Closed mjdb3d closed 7 years ago
Can you share a file?
If you are reading from a file, the formatted text should be in the w
field of the cell (the v
field stores the raw numeric value)
#include "shim.js";
#include "jszip.js";
var JSZip = app.JSZip;
#include "xlsx.flow.js";
var jsx_path = File($.fileName).parent+'/';
var infile = File(jsx_path + 'file.xlsx');
infile.open("r");
infile.encoding = "binary";
var data = infile.read();
var workbook = XLSX.read(data, {type:"binary"});
var sheet_name = workbook.SheetNames[0];
var worksheet = workbook.Sheets[sheet_name];
var data = XLSX.utils.sheet_to_json(worksheet, {header:1});
$.writeln(data);
result: 0.01,0.22,-0,-0,0.25,-0,0.224,0.132,0.1755,0.704,,,,,,,,,,,,,,,,,,,,
@mjdb3d The extendscript support is relatively new and we haven't stress tested every feature. Thanks for reporting, we will look into this
@SheetJSDev you’re welcome. I hope it will be fixed soon. Thank you.

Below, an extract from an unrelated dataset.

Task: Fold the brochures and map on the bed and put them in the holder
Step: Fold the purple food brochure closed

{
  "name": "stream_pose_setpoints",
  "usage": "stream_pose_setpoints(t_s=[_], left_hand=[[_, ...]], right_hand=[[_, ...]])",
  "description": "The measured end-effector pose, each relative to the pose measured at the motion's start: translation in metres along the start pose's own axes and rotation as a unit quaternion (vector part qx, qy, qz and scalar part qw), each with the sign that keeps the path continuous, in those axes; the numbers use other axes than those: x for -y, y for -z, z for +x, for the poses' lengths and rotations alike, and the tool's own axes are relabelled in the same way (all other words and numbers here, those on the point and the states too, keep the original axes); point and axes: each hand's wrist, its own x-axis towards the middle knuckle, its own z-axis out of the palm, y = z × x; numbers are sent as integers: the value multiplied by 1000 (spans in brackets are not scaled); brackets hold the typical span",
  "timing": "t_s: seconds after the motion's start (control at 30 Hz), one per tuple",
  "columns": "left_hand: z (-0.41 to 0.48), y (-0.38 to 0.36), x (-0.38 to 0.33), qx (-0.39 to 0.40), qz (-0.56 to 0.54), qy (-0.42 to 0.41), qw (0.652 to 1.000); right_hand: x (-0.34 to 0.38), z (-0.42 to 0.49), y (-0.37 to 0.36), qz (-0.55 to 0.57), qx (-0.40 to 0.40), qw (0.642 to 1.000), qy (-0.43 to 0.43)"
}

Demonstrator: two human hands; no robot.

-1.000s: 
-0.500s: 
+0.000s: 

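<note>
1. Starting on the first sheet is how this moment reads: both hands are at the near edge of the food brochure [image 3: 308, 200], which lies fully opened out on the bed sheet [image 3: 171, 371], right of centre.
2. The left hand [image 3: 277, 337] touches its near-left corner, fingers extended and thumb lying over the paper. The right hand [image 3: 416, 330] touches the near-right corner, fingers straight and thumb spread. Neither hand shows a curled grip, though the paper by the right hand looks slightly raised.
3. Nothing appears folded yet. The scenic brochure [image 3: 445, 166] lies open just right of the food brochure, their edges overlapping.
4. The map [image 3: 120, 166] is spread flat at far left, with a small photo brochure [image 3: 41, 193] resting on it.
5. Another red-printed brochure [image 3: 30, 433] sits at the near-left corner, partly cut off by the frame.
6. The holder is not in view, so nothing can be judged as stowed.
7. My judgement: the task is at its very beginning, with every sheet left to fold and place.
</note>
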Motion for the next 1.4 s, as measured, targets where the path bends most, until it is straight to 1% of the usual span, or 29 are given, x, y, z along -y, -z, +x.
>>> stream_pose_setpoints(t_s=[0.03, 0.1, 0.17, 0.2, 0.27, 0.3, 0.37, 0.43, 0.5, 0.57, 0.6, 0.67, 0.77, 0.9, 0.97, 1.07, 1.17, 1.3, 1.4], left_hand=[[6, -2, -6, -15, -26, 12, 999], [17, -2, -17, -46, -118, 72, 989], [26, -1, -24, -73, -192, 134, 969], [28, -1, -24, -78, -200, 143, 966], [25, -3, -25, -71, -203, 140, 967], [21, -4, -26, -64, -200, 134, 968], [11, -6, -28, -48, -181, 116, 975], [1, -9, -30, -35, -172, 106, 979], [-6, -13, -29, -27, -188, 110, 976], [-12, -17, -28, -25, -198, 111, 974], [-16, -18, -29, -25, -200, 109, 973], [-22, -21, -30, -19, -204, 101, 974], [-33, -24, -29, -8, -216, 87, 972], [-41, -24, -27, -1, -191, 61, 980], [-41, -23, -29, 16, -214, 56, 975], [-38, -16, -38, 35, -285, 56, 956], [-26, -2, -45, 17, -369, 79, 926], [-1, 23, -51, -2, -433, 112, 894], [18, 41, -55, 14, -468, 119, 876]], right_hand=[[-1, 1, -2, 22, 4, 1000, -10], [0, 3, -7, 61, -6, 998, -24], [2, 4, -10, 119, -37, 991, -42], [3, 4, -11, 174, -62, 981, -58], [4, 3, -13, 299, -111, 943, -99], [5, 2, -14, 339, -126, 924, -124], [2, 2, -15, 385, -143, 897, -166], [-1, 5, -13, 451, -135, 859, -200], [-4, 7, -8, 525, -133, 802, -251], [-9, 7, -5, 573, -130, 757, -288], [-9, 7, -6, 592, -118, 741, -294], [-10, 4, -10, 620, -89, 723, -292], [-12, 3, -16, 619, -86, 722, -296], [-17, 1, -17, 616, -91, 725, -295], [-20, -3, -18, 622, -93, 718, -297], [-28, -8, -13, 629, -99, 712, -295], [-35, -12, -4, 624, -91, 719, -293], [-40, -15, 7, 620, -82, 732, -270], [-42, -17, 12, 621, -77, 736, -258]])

This seems to be part of a larger problem (with apparently all excel readers) where the type information is available (I've read the source code), but for some unknown reason the data is abstracted away from the end-user and ignored for output. For example, for this spreadsheet in xlsx:
$40, 12%
I'm expecting one of these 2 outputs from sheet_to_json
:
{[
"$40",
"12%",
]}
// or:
{[
{ type: "CURRENCY", value: "40" },
{ type: "PERCENT", value: "12" },
]}
The actual result is:
{[
"40",
"0.12",
]}
This also results in data-loss for sheet_to_csv
.
Here we are checking the primary type t
:
switch(val.t){
case 'e': continue;
case 's': break;
case 'b': case 'n': break;
default: throw 'unrecognized type ' + val.t;
}
but there is not any checking of the secondary type 's' (currency, percent, etc..)
@InstanceOfMichael can you share a file? I just threw together a sample file:
The CSV and JSON does exactly what's expected. This is from http://oss.sheetjs.com/js-xlsx/ (just drag and drop into the box):
This is from node:
> var XLSX = require('xlsx');
> var wb = XLSX.readFile('608.xlsx');
> XLSX.utils.sheet_to_csv(wb.Sheets.Sheet1);
'$40 ,12%\n' <-- formatted text
> XLSX.utils.sheet_to_json(wb.Sheets.Sheet1, {header:1})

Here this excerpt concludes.